As we continue to settle into life in the States, we’ve been watching Mali with great sadness.  The past few weeks have seen violent demonstrations both in favor of and against the junta government.  In theory, the junta has stepped down and a transition government has been been officially put in place to help establish elections and restore democracy.  The military coup leader has faded into the background, though he still appears to be pulling strings behind the scenes.  In recognition of his stepping back, he has been officially granted “former head of state” status, meaning he will now be recognized as and treated on the same level as Mali’s former presidents complete with perks such as a mansion provided by the government along with a monthly pension that is 50 times his salary as a soldier.  A fine example for young Malians to look up to and aspire for.  Meanwhile, last week Mali’s transitional President was attacked by an angry mob in the Presidential palace while the military guards looked on.  He is now recovering in France.

As all of this has been happening in Bamako, the situation in the north of Mali has been growing worse.  The two bands of rebels that have taken over have formally aligned their efforts and officially announced they have formed an Islamic state based on shari'ah law.  There are reports of TVs being smashed, people being beaten for smoking, and women forced to cover their faces with veils.  Schools have also been segregated and boys and girls are not allowed to be in the same classroom together.  The number of people that have fled their homes and are now living as refugees has risen to over 300,000.

Tuesday, May 01, 2012

That Sinking Feeling

We are enjoying our time in SoCal.  Life here is so much easier and more convenient.  It’s also wonderful to be surrounded by so many friends and family.  We appreciate the warm welcome we have received from everyone.
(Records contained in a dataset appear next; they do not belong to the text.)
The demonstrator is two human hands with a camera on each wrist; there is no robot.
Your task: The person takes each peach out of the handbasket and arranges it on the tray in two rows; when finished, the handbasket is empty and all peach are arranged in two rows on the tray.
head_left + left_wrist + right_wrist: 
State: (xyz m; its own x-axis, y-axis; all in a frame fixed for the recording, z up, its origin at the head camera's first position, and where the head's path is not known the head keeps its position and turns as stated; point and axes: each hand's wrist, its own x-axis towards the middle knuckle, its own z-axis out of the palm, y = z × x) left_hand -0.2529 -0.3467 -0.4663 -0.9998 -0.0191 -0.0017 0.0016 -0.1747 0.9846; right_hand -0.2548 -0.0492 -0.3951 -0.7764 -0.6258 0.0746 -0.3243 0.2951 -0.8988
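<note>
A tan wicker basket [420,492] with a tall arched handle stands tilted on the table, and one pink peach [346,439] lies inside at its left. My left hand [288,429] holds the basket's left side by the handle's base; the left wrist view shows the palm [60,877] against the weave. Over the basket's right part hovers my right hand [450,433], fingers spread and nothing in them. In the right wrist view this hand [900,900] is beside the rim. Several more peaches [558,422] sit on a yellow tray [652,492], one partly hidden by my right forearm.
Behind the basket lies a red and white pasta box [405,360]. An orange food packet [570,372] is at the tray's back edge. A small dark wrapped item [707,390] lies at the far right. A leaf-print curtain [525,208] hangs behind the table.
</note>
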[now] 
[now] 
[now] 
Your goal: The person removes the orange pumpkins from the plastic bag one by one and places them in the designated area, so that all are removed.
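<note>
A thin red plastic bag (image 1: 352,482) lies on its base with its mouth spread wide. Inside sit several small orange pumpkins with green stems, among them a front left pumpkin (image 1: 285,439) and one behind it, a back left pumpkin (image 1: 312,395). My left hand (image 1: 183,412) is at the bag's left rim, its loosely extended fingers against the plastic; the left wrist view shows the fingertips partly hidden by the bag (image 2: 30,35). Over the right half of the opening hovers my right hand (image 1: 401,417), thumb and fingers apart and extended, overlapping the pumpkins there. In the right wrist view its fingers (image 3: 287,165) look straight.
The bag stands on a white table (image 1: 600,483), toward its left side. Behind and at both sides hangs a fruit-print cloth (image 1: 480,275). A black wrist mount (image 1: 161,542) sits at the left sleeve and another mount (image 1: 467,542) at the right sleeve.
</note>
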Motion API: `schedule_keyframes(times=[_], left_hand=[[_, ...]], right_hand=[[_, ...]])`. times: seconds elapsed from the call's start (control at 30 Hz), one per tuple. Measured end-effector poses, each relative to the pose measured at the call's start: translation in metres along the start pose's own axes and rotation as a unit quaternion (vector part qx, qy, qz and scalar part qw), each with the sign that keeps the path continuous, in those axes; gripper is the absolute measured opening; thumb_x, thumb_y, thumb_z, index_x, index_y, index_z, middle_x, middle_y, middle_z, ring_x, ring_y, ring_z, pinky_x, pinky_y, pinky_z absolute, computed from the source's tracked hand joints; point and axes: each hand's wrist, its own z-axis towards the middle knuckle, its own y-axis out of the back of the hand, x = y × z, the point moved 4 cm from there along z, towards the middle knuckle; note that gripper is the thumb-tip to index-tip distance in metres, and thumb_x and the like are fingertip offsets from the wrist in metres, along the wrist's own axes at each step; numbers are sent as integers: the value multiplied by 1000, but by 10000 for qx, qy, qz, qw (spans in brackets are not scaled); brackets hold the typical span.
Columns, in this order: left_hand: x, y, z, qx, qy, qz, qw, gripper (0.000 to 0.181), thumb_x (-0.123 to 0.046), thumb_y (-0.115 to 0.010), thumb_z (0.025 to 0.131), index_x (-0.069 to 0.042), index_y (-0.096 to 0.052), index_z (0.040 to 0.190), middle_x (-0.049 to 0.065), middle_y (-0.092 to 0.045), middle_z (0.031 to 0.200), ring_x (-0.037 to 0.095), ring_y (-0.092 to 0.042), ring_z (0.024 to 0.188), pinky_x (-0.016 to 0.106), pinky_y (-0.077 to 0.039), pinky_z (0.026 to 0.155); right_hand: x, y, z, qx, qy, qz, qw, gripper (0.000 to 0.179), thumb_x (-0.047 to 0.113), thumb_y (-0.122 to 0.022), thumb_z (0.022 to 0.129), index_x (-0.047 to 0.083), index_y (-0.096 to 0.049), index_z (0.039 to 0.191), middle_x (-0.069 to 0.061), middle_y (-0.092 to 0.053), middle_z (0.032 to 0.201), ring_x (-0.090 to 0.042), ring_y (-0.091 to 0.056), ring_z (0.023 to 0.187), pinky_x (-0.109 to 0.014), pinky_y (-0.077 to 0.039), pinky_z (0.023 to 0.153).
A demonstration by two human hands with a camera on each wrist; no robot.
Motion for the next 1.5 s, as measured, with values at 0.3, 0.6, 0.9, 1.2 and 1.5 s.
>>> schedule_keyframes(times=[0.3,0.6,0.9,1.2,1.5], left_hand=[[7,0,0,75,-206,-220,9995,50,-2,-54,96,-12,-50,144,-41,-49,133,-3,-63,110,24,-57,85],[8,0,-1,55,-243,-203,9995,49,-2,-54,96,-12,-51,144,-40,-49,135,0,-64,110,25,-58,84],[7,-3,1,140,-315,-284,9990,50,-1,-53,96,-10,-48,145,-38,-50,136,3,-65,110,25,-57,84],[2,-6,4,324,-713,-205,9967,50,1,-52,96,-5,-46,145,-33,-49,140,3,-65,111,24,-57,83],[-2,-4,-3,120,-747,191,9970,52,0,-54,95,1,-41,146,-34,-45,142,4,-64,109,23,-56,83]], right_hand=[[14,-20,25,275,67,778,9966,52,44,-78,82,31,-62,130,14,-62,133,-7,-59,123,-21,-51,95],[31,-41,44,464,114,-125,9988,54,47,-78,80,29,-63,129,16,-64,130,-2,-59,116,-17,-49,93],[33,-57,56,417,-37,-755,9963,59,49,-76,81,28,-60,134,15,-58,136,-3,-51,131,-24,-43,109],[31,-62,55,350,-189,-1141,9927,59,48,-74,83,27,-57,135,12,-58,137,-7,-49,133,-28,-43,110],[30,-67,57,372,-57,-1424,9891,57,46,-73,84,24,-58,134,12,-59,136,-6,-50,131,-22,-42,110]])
We’re continuing to grieve about the situation in Mali.  It’s hard not to second guess our decision to leave and wonder if we left prematurely.  Over the past couple of weeks, there have been signs that life is continuing as normal in Mali and the situation is improving.  However each glimmer of hope seems to be wiped away the following day.  Yesterday, a counter-coup attempt was launched by soldiers loyal to the former democratic government.  The past two days have seen bloody battles in the capital of Bamako where we live.  It appears this effort has failed and the junta forces remain in control.  The airport is once again closed – at least for a week in an attempt to keep peace keeper reinforcements from entering Mali.  It continues to be a very sad situation.